Once again in another DCA in Florida the courts are asking “where’s the beef?” If the transactions are not real or disclosed then how is the court to treat documents that “talk about” the transactions as if there were real purchases and sales of the loans and loan documents.
The reason why there are no such proffers of real evidence is that there is no real evidence. The banks are faking it. And they have been quite successful in nearly 8 million foreclosures. Finally the courts are refusing to be used as tools in the largest economic crime in human history. We have turned the corner. Anyone who loses these cases at the trial level should take it up on appeal — if they have the resources and they have an adequate record on appeal. Remember that Standing is a jurisdictional issue and you can raise jurisdiction at any time, including on appeal, for the first time.
And there is no doubt that standing is the burden of the party who is asserting standing. It is not on the borrower to show that the foreclosing party lacks standing.

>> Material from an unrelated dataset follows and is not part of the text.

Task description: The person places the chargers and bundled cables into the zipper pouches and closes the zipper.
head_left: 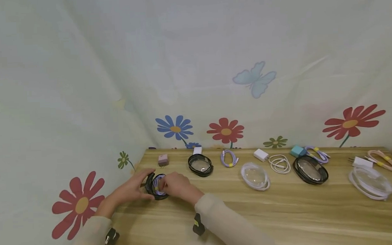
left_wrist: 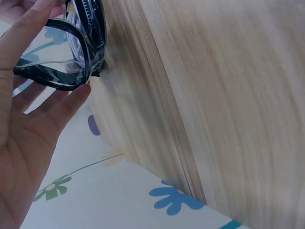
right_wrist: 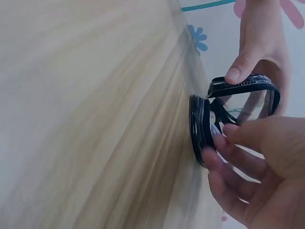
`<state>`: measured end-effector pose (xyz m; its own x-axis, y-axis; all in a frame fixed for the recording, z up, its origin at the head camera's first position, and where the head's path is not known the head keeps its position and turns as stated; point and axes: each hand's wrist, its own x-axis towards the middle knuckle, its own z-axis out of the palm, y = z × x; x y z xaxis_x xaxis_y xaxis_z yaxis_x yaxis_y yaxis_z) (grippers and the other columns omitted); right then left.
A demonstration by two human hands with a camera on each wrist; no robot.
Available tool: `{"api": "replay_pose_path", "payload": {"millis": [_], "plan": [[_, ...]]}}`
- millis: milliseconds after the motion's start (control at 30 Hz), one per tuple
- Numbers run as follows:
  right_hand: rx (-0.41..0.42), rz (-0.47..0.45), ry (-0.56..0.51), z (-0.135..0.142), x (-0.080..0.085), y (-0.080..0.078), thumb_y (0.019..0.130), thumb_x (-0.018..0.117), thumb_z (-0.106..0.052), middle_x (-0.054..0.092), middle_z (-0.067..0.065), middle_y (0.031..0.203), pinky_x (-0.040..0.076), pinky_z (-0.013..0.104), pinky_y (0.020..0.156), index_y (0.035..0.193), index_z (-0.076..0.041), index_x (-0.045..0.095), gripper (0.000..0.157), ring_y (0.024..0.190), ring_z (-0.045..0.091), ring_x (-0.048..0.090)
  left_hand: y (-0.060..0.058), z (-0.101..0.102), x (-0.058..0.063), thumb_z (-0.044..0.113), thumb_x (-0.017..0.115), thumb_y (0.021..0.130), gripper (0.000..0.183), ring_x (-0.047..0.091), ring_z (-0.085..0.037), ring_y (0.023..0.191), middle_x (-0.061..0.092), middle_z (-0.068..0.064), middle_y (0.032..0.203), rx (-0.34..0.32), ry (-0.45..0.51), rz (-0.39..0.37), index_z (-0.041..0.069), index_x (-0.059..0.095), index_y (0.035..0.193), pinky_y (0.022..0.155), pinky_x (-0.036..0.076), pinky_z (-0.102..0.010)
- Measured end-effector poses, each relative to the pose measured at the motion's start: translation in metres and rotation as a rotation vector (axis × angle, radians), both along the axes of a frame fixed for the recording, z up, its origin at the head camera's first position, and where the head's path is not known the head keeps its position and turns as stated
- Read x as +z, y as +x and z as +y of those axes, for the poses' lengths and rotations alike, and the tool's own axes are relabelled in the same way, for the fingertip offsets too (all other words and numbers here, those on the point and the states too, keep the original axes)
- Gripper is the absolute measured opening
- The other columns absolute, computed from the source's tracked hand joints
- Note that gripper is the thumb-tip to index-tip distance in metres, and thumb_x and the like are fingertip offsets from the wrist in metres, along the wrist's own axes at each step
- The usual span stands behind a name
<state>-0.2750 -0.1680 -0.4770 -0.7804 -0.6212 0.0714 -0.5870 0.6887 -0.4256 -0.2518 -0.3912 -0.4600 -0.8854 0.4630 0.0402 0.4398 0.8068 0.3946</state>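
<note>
At the table's left side my left hand (head_left: 128, 192) grips the raised lid (left_wrist: 52, 87) of a small round clear case with black zip edging (right_wrist: 196, 131), thumb on one side of the rim and fingers on the other. The case stands folded open on the wood. Inside it sits a coiled purple cable (head_left: 156, 183) with a yellow tie. My right hand (head_left: 180, 188) reaches into the opening from the right, its curled thumb and fingertips pinching the coil. Those fingers hide part of the cable.
Behind the case lies a pink charger plug (head_left: 163, 159). Rightward along the wooden table (head_left: 251, 214) are a black-rimmed case (head_left: 200, 173), a purple cable (head_left: 229, 165), a white-rimmed case (head_left: 256, 188), a white plug (head_left: 261, 155) and several more cases, plugs and cables. A printed curtain (head_left: 194, 65) hangs behind.
</note>
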Motion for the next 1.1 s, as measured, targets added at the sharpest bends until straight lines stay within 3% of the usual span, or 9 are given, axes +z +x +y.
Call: {"api": "replay_pose_path", "payload": {"millis": [67, 200, 400, 500, 600, 767, 900, 1100], "plan": [[-0.017, 0.028, -0.024, 0.005, -0.001, -0.002, 0.094, 0.067, -0.014, 0.079, -0.009, 0.103, 0.056, 0.025, 0.068, 0.103, -0.024, 0.081, 0.019, 0.091, 0.010, 0.072, -0.002, 0.002, -0.002, 0.037, 0.092, 0.074, 0.102, 0.046, -0.047, 0.141, 0.047, -0.027, 0.153, 0.002, 0.001, 0.011, 0.001, 0.039, 0.154, 0.111, 0.044, -0.063], [0.018, 0.142, 0.044, 0.013, -0.006, -0.003, 0.096, 0.066, -0.012, 0.077, -0.005, 0.110, 0.059, 0.027, 0.079, 0.112, -0.022, 0.080, 0.024, 0.102, 0.013, 0.072, -0.007, 0.005, -0.007, 0.037, 0.093, 0.073, 0.103, 0.048, -0.046, 0.140, 0.048, -0.026, 0.153, -0.014, -0.007, 0.054, 0.001, 0.040, 0.153, 0.111, 0.044, -0.062], [0.100, 0.237, 0.160, 0.018, -0.008, -0.002, 0.093, 0.070, -0.017, 0.073, -0.006, 0.114, 0.060, 0.037, 0.079, 0.112, -0.030, 0.079, 0.025, 0.104, 0.017, 0.070, -0.012, 0.010, -0.012, 0.034, 0.095, 0.071, 0.103, 0.052, -0.045, 0.136, 0.050, -0.025, 0.150, -0.052, 0.012, 0.114, -0.001, 0.042, 0.151, 0.104, 0.051, -0.057], [0.119, 0.219, 0.172, 0.018, -0.007, -0.002, 0.092, 0.072, -0.017, 0.072, -0.007, 0.114, 0.059, 0.038, 0.079, 0.114, -0.031, 0.079, 0.027, 0.104, 0.017, 0.069, -0.011, 0.010, -0.012, 0.034, 0.095, 0.070, 0.103, 0.052, -0.045, 0.137, 0.051, -0.025, 0.150, -0.049, -0.004, 0.127, -0.002, 0.043, 0.151, 0.107, 0.048, -0.060], [0.154, 0.185, 0.148, 0.019, -0.006, -0.004, 0.092, 0.072, -0.017, 0.072, -0.006, 0.114, 0.058, 0.032, 0.079, 0.117, -0.028, 0.078, 0.028, 0.104, 0.013, 0.069, -0.008, 0.009, -0.010, 0.035, 0.095, 0.070, 0.104, 0.049, -0.048, 0.138, 0.049, -0.027, 0.151, -0.038, -0.016, 0.131, -0.003, 0.042, 0.151, 0.109, 0.044, -0.064], [0.169, 0.153, 0.085, 0.034, -0.005, -0.016, 0.092, 0.071, -0.012, 0.073, -0.004, 0.116, 0.055, 0.020, 0.086, 0.120, -0.021, 0.077, 0.030, 0.105, 0.008, 0.068, -0.017, 0.020, -0.008, 0.034, 0.093, 0.072, 0.105, 0.045, -0.051, 0.140, 0.044, -0.030, 0.154, -0.051, -0.005, 0.125, -0.002, 0.038, 0.154, 0.110, 0.043, -0.065], [0.174, 0.161, 0.091, 0.037, 0.000, -0.025, 0.094, 0.068, -0.011, 0.074, -0.003, 0.119, 0.054, 0.018, 0.091, 0.121, -0.018, 0.076, 0.029, 0.108, 0.007, 0.069, -0.018, 0.022, -0.008, 0.039, 0.092, 0.072, 0.106, 0.047, -0.051, 0.139, 0.043, -0.030, 0.154, -0.066, -0.033, 0.132, -0.002, 0.037, 0.154, 0.107, 0.045, -0.064], [0.177, 0.174, 0.145, 0.028, 0.009, -0.035, 0.099, 0.062, -0.015, 0.074, -0.007, 0.123, 0.054, 0.016, 0.091, 0.125, -0.019, 0.074, 0.028, 0.107, 0.003, 0.069, -0.015, 0.016, -0.021, 0.041, 0.095, 0.065, 0.110, 0.055, -0.049, 0.129, 0.050, -0.029, 0.147, -0.113, -0.050, 0.241, -0.006, 0.042, 0.148, 0.098, 0.052, -0.061]]}}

It is up to the foreclosing party to prove a prima facie case with real evidence and without presumptions that shows that possession of the note was the result of a real transaction or that they have received authorization from someone who had possession of the note with rights to enforce, which means that they in turn received the note or the rights to enforce from the party who is the actual creditor. Under normal circumstances, there would be no doubt that the bank would need to show and even want to show that the transactions were real. The fact they they are fighting iit could only mean one thing — the entire chain is fabricated, forged and a total sham.
The problem is that Judges, lawyers and even borrowers are still having trouble with the notion that the banks would come to court without any reason for being there except greed. The banks come to court because they have successfully barred the real creditor from knowing about and participating in any efforts to collect on the money advanced by investors, who are the real creditors. So there is nothing to stop the banks from lying to borrowers, lawyers, judges and even appellate courts because they are the only ones who know the real story.